## [Your instructions]
The required output is every line from the one with "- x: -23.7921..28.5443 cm" through the final line of the data below, unchanged.

>>>>>

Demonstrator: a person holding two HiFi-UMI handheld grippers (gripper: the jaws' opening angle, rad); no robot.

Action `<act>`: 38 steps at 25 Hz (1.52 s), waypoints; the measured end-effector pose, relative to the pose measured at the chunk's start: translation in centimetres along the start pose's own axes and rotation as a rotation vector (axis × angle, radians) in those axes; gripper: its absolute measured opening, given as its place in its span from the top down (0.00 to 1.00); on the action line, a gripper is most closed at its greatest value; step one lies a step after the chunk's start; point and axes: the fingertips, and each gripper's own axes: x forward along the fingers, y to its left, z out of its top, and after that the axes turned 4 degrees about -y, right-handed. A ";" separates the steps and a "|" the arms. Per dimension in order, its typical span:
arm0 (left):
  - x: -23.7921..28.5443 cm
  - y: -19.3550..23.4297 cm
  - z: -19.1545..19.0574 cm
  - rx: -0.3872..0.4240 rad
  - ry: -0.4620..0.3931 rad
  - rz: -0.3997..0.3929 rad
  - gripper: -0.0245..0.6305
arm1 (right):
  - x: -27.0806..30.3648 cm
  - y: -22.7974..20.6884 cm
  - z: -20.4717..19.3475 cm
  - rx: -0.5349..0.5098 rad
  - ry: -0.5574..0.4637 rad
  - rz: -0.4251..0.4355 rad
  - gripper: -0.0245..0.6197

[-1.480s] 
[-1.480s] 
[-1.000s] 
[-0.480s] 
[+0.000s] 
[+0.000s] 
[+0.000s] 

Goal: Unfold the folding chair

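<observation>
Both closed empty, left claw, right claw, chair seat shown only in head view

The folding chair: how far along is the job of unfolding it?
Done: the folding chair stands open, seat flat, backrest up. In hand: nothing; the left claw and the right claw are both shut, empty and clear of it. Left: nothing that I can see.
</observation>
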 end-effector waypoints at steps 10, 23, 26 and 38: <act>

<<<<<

## [Exercise result]
  - x: -23.7921..28.5443 cm
  - y: -19.3550..23.4297 cm
  - z: -19.1545..19.0574 cm
  - rx: -0.3872..0.4240 rad
  - ry: -0.4620..0.3931 rad
  - rz: -0.3997..0.3929 rad
  - gripper: -0.0245..0.6305
arm1 (right):
  - x: -27.0806..30.3648 cm
  - y: -22.7974..20.6884 cm
  - z: -20.4717..19.3475 cm
  - rx: -0.5349..0.5098 rad
  - ry: -0.5574..0.4637 rad
  - rz: -0.4251..0.4355 rad
  - gripper: -0.0245..0.6197

[-1.480s] 
[-1.480s] 
[-1.000s] 
[-0.480s] 
[+0.000s] 
[+0.000s] 
[+0.000s] 

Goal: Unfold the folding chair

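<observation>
Both closed empty, left claw, right claw, chair seat shown only in head view

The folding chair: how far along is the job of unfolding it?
Done: the folding chair stands open, seat flat, backrest up. In hand: nothing; the left claw and the right claw are both shut, empty and clear of it. Left: nothing that I can see.
</observation>
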 end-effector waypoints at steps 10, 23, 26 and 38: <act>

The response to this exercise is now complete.